Phishing Email
Investigation & Attribution
A practical guide to parsing raw email headers, validating authentication protocols, and identifying indicators of spoofed domains.
1. Parsing Raw RFC 5322 Headers
Email headers contain a wealth of metadata tracing the message's journey from the sender's mail client to the recipient's inbox. When investigating a suspicious email, the raw message headers are the absolute starting point.
Key header fields to review include:
- Return-Path: The address where bounce messages are sent. Often mismatched with the visual "From" address in spoofing campaigns.
- Received: Appended by each Mail Transfer Agent (MTA) that handles the message. Read from bottom to top to trace the true origin.
- X-Distribution / X-Mailer: Information about the software used to compile or bulk-send the message.
2. Verifying SPF, DKIM, & DMARC
Modern email systems use three primary authentication protocols to combat spoofing and verify authenticity:
SPF (Sender Policy Framework)
A DNS record list indicating which IP addresses are authorized to send mail on behalf of the domain. Checked against the Return-Path IP.
DKIM (DomainKeys Identified Mail)
A cryptographic signature appended to the email header. It guarantees that the email content was not altered in transit.
DMARC (Domain-based Message Authentication)
Defines domain policies for handling failures (None, Quarantine, Reject).
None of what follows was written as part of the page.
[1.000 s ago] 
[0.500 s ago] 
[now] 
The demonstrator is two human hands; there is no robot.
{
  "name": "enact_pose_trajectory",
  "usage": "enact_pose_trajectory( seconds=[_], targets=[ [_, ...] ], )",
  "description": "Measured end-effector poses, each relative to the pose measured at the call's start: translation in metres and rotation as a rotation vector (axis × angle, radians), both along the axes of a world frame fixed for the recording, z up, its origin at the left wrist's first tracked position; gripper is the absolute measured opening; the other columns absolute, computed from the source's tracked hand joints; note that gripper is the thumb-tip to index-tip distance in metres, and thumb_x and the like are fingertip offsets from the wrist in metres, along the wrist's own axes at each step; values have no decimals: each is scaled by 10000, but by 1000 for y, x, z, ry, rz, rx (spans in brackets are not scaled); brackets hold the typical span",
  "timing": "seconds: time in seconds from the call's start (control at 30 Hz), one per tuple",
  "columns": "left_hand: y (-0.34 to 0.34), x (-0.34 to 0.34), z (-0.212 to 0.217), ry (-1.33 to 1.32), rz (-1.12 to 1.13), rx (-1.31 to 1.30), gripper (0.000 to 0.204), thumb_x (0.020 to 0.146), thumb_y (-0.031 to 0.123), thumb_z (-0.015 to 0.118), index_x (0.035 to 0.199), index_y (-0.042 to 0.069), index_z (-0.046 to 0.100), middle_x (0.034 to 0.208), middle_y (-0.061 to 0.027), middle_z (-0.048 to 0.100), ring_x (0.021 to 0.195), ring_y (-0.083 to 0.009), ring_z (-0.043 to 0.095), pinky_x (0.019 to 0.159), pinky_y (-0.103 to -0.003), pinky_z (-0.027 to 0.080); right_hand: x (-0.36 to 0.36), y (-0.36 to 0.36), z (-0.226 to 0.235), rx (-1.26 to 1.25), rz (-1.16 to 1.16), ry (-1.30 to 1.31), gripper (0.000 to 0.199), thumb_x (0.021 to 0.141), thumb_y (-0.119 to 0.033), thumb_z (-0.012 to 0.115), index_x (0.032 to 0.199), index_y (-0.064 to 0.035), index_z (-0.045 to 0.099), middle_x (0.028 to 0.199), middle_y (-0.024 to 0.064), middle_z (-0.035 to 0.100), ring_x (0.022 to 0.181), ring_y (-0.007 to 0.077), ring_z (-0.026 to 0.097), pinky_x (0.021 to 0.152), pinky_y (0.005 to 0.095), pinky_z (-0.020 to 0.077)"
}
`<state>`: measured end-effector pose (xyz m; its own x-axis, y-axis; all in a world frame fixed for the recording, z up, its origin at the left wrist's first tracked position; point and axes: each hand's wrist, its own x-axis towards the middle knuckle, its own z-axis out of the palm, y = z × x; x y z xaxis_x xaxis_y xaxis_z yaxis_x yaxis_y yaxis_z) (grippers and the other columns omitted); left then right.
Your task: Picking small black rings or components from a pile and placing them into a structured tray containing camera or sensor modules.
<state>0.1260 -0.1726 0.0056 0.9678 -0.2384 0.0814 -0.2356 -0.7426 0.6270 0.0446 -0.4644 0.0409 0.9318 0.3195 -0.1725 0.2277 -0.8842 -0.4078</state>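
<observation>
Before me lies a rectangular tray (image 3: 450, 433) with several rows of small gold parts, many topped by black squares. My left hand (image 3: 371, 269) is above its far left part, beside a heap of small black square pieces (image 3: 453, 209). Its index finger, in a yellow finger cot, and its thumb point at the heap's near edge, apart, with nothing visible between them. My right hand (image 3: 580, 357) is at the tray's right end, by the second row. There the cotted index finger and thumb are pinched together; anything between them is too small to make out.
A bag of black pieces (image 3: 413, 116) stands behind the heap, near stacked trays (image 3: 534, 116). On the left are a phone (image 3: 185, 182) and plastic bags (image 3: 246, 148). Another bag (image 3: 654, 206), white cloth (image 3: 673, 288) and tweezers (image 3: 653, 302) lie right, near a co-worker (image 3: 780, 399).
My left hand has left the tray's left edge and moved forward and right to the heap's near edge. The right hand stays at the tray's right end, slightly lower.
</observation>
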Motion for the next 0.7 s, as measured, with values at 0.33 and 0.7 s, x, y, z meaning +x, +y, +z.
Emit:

Requires SPF and/or DKIM alignment with the visual "From" address.
3. Spoofed Domains & Reconnaissance
Attackers often register lookalike domains (e.g., using Unicode characters in IDN homograph attacks or inserting small typos like micros0ft.com).
Use domain lookup tools to check domain age, registrar information, and name server history:
# Retrieve WHOIS records to check domain creation date
whois target-suspicious-domain.com
# Query MX (Mail Exchanger) records for the domain
dig mx target-suspicious-domain.com +short4. Extracting Headers Programmatically
Using Python's native email package, security analysts can automate the parsing of raw email files:
from email import message_from_file
with open('phish_sample.eml', 'r') as f:
msg = message_from_file(f)
print("Subject:", msg['Subject'])
print("From:", msg['From'])
print("Return-Path:", msg['Return-Path'])
print("Authentication-Results:", msg['Authentication-Results'])